WORK TO BE COMPLETED
Everything from the line with "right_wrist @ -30" to the end of the data should be restated word for word, and nothing before it.

INPUT MATERIAL

________________________________________

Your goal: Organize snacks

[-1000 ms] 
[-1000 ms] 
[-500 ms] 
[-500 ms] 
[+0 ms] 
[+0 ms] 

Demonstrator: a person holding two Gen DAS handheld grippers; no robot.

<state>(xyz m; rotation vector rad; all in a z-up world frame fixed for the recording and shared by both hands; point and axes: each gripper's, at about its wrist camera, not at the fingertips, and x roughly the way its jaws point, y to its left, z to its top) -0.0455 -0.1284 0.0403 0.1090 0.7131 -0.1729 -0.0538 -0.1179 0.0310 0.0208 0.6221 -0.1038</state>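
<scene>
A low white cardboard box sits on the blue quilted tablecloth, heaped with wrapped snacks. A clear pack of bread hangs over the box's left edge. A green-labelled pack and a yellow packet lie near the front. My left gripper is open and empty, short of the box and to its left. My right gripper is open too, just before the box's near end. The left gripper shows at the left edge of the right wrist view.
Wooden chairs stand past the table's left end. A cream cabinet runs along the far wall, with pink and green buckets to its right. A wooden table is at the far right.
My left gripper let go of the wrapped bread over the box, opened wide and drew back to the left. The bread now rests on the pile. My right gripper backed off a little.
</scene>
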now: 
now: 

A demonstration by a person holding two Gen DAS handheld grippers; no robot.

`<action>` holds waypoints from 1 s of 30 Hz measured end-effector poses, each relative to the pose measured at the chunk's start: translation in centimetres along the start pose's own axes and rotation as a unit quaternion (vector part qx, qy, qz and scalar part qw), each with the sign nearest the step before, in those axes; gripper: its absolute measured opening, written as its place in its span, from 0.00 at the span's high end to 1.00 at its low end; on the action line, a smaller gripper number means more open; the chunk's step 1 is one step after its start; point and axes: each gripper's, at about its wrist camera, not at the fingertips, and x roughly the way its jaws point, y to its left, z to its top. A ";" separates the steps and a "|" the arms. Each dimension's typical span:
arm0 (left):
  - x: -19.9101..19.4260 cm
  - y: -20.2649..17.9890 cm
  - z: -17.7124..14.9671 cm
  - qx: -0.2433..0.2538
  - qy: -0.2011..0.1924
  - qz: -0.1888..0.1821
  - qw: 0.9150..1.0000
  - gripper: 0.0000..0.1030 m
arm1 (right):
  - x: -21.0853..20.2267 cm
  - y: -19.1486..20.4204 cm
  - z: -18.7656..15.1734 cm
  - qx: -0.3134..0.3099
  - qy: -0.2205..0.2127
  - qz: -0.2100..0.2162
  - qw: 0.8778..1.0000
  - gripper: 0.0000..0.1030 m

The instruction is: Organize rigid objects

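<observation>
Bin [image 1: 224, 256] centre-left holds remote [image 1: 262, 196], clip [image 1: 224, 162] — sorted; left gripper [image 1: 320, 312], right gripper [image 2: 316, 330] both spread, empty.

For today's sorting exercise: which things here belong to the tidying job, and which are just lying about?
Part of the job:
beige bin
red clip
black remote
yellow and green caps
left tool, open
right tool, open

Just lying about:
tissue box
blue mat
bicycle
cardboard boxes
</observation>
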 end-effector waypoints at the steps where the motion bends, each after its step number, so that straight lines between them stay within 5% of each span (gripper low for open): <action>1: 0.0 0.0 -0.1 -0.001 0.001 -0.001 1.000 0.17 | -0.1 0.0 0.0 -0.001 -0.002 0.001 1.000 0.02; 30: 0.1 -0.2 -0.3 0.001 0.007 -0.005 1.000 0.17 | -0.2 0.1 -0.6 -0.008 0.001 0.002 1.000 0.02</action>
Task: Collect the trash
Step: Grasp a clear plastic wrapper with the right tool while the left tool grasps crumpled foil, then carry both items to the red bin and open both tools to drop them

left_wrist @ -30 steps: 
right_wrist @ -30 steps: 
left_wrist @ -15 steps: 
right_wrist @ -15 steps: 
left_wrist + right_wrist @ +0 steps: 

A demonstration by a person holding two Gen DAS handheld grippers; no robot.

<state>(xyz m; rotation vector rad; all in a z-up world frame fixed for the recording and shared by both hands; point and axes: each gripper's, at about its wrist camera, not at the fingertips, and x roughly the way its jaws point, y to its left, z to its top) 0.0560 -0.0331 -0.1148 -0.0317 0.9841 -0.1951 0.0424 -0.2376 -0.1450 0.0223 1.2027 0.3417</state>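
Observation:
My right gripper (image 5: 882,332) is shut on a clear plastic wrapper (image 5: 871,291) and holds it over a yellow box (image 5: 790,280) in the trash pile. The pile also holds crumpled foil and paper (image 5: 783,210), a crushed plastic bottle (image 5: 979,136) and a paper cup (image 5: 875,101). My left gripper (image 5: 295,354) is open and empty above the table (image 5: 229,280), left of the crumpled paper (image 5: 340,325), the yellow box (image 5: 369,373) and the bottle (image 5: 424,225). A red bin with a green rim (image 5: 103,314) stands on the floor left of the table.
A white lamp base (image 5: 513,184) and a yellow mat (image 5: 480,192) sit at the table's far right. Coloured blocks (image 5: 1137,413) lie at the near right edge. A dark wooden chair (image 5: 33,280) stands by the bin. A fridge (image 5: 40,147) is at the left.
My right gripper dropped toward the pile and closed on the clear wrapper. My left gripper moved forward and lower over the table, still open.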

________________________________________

SOLUTION TO THIS PROBLEM
right_wrist @ -30 steps: 
left_wrist @ -15 steps: 
right_wrist @ -15 steps: 
left_wrist + right_wrist @ +0 steps: 

A demonstration by a person holding two Gen DAS handheld grippers; no robot.

<state>(xyz m; rotation vector rad; all in a z-up world frame fixed for the recording and shared by both hands; point and axes: each gripper's, at about its wrist camera, not at the fingertips, and x roughly the way its jaws point, y to its left, z to its top) 0.0560 -0.0331 -0.1148 -0.0317 0.9841 -0.1951 0.0424 -0.2376 -0.1450 0.0223 1.2027 0.3417</state>
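Observation:
My right gripper (image 5: 882,332) is shut on a clear plastic wrapper (image 5: 871,291) and holds it over a yellow box (image 5: 790,280) in the trash pile. The pile also holds crumpled foil and paper (image 5: 783,210), a crushed plastic bottle (image 5: 979,136) and a paper cup (image 5: 875,101). My left gripper (image 5: 295,354) is open and empty above the table (image 5: 229,280), left of the crumpled paper (image 5: 340,325), the yellow box (image 5: 369,373) and the bottle (image 5: 424,225). A red bin with a green rim (image 5: 103,314) stands on the floor left of the table.
A white lamp base (image 5: 513,184) and a yellow mat (image 5: 480,192) sit at the table's far right. Coloured blocks (image 5: 1137,413) lie at the near right edge. A dark wooden chair (image 5: 33,280) stands by the bin. A fridge (image 5: 40,147) is at the left.
My right gripper dropped toward the pile and closed on the clear wrapper. My left gripper moved forward and lower over the table, still open.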

The exercise concludes with that.